The ECI’s intransigence in sticking to what amounted to a ‘lunatic’ schedule in the first place when the second wave of the COVID-19 pandemic started flattening the entire country, was a colossal own goal. It strengthened the impression that all ECI cared about was that its puppeteers should win the state and the cost in human lives and suffering was scarcely worth counting.
The state election commission in Uttar Pradesh has done practically the same thing by holding panchayat elections over four phases and a fortnight – April 15-29 – in the middle of an even more devastating surge of infections. One hopes BJP will pay the price there as well.
In the end, of course, it was the BJP flagellating itself. The interminable commuting between Delhi and Bengal indulged in by the duumvirate, allowing official work like pandemic-control pile up in their in-trays, the fatigue of listening the same blather in a language often not familiar and otherwise murdered for no good reason, took the game away from the Hindutva peddlers.

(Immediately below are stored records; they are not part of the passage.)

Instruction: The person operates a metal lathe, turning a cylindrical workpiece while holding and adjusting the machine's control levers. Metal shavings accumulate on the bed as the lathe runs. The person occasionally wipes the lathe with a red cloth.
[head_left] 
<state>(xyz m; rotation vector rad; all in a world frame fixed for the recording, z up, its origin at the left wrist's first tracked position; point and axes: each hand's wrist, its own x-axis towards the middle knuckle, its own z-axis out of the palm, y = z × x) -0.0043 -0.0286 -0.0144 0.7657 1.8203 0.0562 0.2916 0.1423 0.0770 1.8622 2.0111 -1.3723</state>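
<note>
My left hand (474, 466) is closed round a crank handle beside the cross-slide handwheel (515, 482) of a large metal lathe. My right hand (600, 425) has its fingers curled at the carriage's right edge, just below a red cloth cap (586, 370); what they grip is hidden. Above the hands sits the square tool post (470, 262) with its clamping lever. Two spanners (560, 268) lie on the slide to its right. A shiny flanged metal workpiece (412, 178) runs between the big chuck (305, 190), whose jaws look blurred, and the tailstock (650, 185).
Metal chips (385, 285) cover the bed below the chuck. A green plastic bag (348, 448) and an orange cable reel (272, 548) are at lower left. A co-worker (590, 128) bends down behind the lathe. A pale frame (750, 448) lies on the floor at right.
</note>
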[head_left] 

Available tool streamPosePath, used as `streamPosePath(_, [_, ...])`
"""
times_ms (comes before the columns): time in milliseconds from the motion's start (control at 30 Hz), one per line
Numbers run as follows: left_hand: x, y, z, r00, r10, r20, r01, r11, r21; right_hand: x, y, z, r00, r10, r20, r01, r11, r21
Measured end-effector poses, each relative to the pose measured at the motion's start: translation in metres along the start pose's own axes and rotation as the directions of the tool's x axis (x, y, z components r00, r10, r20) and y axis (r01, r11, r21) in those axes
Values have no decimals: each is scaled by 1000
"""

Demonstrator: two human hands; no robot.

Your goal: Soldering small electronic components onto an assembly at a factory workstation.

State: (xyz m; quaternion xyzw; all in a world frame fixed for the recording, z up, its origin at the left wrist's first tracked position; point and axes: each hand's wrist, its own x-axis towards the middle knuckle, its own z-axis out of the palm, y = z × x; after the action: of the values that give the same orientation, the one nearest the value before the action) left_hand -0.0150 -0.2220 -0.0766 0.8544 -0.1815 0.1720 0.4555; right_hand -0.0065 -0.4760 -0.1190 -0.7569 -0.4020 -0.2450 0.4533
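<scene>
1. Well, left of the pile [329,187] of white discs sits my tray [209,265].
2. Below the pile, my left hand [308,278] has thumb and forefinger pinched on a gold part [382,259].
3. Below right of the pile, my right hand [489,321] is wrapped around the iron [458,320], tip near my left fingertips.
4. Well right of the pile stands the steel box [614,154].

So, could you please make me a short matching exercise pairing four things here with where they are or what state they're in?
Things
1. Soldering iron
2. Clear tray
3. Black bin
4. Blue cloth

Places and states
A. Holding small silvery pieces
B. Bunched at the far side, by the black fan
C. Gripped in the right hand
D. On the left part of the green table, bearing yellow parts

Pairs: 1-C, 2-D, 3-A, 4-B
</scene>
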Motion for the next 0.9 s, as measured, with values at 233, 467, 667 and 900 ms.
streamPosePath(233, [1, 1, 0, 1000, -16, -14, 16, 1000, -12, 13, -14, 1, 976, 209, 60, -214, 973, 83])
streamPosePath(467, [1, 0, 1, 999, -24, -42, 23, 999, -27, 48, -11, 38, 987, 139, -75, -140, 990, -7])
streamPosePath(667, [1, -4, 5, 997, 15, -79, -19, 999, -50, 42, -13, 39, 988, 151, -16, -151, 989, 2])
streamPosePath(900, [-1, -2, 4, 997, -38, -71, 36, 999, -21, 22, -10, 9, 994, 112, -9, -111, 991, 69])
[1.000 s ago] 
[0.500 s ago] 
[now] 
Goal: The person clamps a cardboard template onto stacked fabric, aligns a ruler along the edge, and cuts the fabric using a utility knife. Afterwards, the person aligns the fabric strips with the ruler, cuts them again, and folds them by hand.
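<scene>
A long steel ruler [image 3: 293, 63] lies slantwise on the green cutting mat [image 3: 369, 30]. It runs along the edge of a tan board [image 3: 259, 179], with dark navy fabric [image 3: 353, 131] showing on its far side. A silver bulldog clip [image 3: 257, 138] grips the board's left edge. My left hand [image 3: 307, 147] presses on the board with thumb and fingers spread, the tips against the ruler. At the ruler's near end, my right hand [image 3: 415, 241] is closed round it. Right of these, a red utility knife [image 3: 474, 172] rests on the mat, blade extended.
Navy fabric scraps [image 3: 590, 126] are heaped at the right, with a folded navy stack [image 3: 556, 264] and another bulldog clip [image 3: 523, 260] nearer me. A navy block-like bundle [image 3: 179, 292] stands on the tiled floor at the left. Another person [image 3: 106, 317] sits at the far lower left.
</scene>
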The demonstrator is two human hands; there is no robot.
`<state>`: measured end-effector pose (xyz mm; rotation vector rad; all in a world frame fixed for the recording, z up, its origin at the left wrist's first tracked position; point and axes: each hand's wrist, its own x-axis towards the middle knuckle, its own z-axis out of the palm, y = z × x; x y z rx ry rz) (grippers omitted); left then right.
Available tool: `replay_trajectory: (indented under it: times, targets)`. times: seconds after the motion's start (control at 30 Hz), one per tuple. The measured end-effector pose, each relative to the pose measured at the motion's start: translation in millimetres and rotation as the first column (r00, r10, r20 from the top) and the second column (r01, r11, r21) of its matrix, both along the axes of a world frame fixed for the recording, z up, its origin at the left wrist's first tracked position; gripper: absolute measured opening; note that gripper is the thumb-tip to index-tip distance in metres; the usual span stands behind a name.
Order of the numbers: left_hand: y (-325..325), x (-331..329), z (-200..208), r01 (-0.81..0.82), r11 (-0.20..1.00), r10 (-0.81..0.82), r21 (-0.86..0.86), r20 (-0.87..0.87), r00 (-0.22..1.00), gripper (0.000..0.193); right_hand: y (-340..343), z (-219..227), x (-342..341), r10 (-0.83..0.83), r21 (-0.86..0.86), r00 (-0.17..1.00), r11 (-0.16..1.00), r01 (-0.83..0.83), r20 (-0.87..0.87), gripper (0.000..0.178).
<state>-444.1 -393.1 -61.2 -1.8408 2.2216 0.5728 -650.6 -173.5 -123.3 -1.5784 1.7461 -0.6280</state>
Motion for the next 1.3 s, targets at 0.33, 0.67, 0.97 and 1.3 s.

It would, however, be too facile to read this election as an anti-BJP vote. The scale of the victory suggests that Banerjee’s emphasis on promoting a kind of welfare-oriented policy in the guise of a constructive populism helped her cement her standing with the citizenry. But she will have to institutionalise this trend, instead of using it as an electoral fallback option.
Finally, we should take heed of the new polarisation. The complete decimation of the Left Front and the Congress and their replacement by BJP is very bad news. It is incumbent on both to treat this as a
cautionary tale. They must forge new beginnings, whatever it takes.
The writer is an independent journalist and researcher. The views are personal.